Easy Navratan Korma

  

Bubbling in the pot...

Navratan Korma is one of those “typical” Indian foods you always seen on the menus of Indian restaurants here in the US. Sometimes it’s great, and sometimes it’s awful. 

I think the issue is that what classifies as Navratan — which means “Nine Jewels” in Hindi — is somewhat subjective. For example, while I think of cashews and sultana raisins as some of MY nine jewels, one takeout place near my apartment apparently considers “rotten pear pieces” and “corn kernels” as its jewels. Ick. 

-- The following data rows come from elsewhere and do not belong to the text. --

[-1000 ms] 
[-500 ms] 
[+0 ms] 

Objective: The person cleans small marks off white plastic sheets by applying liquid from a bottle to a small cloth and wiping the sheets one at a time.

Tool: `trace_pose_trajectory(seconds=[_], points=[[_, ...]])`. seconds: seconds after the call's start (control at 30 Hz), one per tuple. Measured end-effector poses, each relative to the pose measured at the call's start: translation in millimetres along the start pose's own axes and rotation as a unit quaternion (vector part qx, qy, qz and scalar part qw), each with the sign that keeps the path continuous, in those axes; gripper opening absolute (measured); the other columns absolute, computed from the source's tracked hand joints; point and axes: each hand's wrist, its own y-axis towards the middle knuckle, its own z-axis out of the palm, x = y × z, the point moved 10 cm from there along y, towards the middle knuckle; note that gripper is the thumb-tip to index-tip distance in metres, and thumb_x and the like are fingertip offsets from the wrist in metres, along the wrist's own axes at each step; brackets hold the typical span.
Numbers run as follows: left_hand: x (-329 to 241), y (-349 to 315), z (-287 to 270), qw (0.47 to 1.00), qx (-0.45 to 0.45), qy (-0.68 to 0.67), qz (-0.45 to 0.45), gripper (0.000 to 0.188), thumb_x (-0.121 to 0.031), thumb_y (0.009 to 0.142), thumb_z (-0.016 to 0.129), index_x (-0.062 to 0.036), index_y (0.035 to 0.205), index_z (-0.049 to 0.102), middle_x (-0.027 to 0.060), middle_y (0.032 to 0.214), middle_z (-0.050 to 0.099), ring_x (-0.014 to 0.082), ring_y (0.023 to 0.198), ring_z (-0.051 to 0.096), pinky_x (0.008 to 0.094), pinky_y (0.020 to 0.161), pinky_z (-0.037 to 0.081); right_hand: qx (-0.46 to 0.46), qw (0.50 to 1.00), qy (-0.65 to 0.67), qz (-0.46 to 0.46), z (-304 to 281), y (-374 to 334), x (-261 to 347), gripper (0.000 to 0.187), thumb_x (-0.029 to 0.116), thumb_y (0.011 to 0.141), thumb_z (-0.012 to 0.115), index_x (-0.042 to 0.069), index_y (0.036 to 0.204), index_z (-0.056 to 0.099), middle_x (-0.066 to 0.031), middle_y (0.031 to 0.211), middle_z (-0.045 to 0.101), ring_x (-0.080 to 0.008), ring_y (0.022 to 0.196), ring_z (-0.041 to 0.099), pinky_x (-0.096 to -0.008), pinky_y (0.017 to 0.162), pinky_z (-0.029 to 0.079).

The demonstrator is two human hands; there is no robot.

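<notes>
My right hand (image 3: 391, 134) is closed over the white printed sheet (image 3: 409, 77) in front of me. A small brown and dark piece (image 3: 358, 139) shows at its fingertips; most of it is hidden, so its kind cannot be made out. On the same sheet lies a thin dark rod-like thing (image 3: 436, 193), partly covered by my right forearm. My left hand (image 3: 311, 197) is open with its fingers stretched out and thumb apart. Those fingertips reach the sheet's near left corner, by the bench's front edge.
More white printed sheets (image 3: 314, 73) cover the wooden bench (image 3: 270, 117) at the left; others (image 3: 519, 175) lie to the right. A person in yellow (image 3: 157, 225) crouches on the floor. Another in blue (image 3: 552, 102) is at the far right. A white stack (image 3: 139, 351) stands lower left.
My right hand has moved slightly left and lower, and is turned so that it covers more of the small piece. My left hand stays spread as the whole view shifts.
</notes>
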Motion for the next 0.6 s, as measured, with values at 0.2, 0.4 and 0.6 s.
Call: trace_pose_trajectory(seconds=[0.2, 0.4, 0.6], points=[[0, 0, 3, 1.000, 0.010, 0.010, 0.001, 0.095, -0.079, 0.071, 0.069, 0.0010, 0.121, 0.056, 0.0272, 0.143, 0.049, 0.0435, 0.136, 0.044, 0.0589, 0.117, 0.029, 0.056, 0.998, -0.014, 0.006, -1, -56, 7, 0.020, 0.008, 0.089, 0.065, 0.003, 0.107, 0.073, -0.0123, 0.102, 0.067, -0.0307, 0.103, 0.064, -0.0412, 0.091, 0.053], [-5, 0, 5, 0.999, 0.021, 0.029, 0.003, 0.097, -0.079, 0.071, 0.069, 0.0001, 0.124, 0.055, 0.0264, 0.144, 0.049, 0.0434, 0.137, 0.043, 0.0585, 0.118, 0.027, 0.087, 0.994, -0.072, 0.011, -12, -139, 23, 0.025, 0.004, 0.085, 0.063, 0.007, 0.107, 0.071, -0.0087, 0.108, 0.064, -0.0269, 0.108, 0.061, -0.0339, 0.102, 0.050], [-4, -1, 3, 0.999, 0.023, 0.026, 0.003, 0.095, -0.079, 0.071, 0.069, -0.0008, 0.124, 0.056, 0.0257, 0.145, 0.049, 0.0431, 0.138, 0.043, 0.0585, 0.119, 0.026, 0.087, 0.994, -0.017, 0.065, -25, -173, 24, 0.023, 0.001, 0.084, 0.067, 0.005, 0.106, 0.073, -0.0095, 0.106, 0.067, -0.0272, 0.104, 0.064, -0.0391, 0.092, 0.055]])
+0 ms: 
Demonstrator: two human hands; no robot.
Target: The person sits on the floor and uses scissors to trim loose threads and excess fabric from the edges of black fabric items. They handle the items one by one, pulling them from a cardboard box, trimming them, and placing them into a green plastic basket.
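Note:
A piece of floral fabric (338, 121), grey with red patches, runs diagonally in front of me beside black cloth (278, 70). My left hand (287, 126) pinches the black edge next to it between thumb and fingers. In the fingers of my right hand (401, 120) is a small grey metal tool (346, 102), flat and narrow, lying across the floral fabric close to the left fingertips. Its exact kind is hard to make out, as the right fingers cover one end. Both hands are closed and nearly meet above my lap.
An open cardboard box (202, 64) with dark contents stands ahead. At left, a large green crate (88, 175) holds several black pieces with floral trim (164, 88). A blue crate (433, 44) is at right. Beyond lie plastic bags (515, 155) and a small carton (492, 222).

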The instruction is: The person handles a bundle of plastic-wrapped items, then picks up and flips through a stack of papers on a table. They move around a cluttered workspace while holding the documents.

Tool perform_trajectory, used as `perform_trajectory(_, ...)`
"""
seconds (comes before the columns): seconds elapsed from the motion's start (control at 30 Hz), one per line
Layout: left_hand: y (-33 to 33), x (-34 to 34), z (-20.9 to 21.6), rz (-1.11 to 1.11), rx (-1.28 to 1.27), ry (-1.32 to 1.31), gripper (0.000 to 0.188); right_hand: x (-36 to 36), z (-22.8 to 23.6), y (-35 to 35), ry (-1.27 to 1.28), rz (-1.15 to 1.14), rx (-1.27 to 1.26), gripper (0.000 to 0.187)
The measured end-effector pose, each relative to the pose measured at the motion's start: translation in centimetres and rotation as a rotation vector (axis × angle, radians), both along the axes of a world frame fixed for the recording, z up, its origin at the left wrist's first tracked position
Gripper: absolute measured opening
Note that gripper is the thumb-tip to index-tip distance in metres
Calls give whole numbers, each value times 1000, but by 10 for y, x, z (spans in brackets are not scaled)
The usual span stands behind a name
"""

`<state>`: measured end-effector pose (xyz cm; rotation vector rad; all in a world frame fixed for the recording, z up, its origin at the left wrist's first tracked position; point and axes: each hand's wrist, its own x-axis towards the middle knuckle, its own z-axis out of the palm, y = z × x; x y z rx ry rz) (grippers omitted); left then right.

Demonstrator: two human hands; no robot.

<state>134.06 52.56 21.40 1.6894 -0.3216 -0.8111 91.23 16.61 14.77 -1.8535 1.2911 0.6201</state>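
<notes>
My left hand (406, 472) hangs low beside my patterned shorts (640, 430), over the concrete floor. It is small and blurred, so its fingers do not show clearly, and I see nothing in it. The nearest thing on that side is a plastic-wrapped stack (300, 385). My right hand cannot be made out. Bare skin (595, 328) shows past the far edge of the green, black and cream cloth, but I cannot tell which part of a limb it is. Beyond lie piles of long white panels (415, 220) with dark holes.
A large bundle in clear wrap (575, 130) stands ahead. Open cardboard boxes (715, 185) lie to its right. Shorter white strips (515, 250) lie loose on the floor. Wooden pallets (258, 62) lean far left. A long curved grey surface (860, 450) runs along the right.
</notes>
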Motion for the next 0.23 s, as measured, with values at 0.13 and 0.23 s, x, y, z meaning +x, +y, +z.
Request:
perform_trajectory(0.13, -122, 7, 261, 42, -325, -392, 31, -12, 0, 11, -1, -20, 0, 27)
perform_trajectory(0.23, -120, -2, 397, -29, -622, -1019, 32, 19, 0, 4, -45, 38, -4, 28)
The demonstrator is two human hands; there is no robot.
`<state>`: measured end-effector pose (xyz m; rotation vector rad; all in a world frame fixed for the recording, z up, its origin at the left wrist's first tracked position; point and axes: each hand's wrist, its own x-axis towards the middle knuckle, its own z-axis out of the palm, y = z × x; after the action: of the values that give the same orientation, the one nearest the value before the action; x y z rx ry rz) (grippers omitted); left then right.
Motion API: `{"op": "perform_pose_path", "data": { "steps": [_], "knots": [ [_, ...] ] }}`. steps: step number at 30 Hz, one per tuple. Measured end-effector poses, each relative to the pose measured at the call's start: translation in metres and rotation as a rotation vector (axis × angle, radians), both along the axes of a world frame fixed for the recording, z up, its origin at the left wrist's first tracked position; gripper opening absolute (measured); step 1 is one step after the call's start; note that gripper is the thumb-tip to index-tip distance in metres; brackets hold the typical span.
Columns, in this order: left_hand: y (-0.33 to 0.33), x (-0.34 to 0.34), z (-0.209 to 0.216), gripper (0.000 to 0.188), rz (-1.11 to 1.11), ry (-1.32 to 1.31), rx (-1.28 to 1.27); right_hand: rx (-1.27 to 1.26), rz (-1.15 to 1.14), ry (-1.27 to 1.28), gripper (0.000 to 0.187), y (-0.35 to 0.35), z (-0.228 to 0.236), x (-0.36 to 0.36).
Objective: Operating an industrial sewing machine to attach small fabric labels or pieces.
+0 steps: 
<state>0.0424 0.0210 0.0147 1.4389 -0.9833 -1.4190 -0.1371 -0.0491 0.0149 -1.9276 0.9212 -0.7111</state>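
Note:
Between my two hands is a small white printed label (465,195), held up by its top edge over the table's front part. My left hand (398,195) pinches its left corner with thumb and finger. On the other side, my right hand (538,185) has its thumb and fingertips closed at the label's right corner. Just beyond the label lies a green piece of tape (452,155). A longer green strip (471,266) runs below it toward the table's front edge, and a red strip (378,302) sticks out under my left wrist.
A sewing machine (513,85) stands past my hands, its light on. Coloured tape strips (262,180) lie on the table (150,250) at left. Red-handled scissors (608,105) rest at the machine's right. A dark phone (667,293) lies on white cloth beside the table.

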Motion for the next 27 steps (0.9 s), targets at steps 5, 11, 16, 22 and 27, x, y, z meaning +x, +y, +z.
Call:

The best navratan curry I ever had was in Jaipur, at a restaurant called Niro’s. The place has been around for more than 60 years and is listed in nearly every travel guide of the area. If recent traveller’s reviews are to be believed, it may have gone downhill in the past year or two. However, when I was there in 2006, the food was very, very good. It was made even better considering the hoops we jumped through to eat there –  mostly a very, very pushy tour guide who only wanted us to eat at the restaurants he was getting kickbacks from. He was also obsessed with telling us all sorts of details about the concubines of the ancient Mughal kings. Seriously. He was really annoying. 

Anyhow, below is my own simple recipe for Navratan Korma – including  MY nine jewels. Most of the vegetables can easily be substituted with whatever you have on hand or whatever you prefer. However, my necessities for a good navratan korma – and the ones I rarely get at restaurants — are paneer, cashews and sultanas or, even better, dried apricots. I’m not actually a big fan of the lima beans in it, but I’ve gotten them so often in restaurant orders that I’ve  become accustomed to it, and therefore used it in this recipe. 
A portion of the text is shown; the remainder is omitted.